[<prev] [next>] [<thread-prev] [thread-next>] [day] [month] [year] [list]
Message-ID: <b98562cc-c4ca-4a74-a0c1-e1192e67d19c@canonical.com>
Date: Wed, 28 Feb 2024 10:00:05 +0800
From: Daniel van Vugt <daniel.van.vugt@...onical.com>
To: Hans de Goede <hdegoede@...hat.com>
Cc: Mario Limonciello <mario.limonciello@....com>,
Daniel Vetter <daniel@...ll.ch>, Helge Deller <deller@....de>,
Jani Nikula <jani.nikula@...el.com>, Danilo Krummrich <dakr@...hat.com>,
linux-fbdev@...r.kernel.org, dri-devel@...ts.freedesktop.org,
linux-kernel@...r.kernel.org, Sebastien Bacher <seb128@...ntu.com>
Subject: Re: [PATCH 2/2] fbcon: Defer console takeover for splash screens to
first switch
On 27/2/24 21:47, Hans de Goede wrote:
> Hi,
>
> On 2/27/24 02:06, Daniel van Vugt wrote:
>> On 27/2/24 02:23, Hans de Goede wrote:
>>> Hi All,
>>>
>>> On 2/2/24 09:53, Daniel van Vugt wrote:
>>>> Until now, deferred console takeover only meant defer until there is
>>>> output. But that risks stepping on the toes of userspace splash screens,
>>>> as console messages may appear before the splash screen. So check for the
>>>> "splash" parameter (as used by Plymouth) and if present then extend the
>>>> deferral until the first switch.
>>>
>>> Daniel, thank you for your patch but I do not believe that this
>>> is the right solution. Deferring fbcon takeover further then
>>> after the first text is output means that any errors about e.g.
>>> a corrupt initrd or the kernel erroring out / crashing will not
>>> be visible.
>>
>> That's not really correct. If a boot failure has occurred after the splash then
>> pressing escape shows the log.
>
> Hmm, I guess this is with the latest plymouth which has a builtin terminal
> emulator for kernels without VT support ? Pressing ESC does not to a VC
> switch and AFAICT that is what you are triggering on to allow fbcon takeover
> after this patches.
>
>> If a boot failure has occurred before the splash
>> then it can be debugged visually by rebooting without the "splash" parameter.
>
> Which requires the user to know this and requires the user to know how to
> edit kernel cmdline parameters in e.g. grub. This is not a good user
> experience. We want inexperienced users to just be able to point
> a phone camera at the screen and take a picture of the errors.
As the person who contributes most to Ubuntu bug triage I have a pretty good
idea of what users experience. And when they do experience boot failures it's
either with a blank screen already (because userspace, not the kernel's fault),
or they report an error message to us that's not relevant to the real failure.

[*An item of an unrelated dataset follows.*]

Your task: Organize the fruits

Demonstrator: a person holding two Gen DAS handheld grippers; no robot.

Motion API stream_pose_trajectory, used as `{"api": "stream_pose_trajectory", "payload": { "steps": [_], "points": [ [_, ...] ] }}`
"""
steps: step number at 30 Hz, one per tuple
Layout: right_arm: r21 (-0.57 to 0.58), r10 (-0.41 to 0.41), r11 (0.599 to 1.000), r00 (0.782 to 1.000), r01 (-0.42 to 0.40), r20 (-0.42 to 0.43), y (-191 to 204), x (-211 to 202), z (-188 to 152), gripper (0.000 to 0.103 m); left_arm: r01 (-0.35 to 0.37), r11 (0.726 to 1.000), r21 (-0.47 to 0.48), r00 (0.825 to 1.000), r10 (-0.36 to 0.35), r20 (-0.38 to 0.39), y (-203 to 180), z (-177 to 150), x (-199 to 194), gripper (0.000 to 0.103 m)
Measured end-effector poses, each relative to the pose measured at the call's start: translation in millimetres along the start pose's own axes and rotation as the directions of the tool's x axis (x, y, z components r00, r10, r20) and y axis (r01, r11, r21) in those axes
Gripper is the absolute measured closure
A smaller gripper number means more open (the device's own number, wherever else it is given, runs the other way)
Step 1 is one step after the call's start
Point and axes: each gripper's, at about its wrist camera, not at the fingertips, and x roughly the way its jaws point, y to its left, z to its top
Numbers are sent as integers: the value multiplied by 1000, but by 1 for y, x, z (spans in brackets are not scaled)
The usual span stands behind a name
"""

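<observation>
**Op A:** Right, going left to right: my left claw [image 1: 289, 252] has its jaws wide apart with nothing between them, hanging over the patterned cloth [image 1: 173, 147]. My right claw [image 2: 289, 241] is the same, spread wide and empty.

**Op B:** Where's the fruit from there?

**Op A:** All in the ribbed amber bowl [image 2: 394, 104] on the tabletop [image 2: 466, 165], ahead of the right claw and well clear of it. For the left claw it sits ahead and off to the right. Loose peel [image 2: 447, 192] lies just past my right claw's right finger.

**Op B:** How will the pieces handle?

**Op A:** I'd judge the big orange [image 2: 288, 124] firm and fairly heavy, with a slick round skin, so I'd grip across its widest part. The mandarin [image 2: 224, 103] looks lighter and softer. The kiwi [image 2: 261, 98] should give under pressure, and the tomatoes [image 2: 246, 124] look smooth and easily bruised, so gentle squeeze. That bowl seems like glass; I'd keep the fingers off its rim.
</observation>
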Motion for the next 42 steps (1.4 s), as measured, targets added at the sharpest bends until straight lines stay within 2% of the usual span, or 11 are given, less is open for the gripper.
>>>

In both cases our users understand (or learn quickly) the ease with which they
can reboot either to recovery mode, or a previous kernel. We then direct them
to collect the full log of the failed boot. Because even if they were booting
with a full text console, most of those bugs don't reveal themselves on the
console. If they did then they'd be visible in the system journal along with
everything else.
What is not a "good user experience" is the boot messages people are shown on
every boot.
>
>
>>> When the kernel e.g. oopses or panics because of not finding
>>> its rootfs (I tested the latter option when writing the original
>>> deferred fbcon takeover code) then fbcon must takeover and
>>> print the messages from the dying kernel so that the user has
>>> some notion of what is going wrong.
>>
>> Indeed, just reboot without the "splash" parameter to do that.
>
> Again not something beginning Linux users will be able to do,
> what happened to "Ubuntu: Linux for Human Beings" ?
It is more user-friendly than it sounds. Just reboot, trigger the grub menu and
select recovery mode or an older kernel (which is always available).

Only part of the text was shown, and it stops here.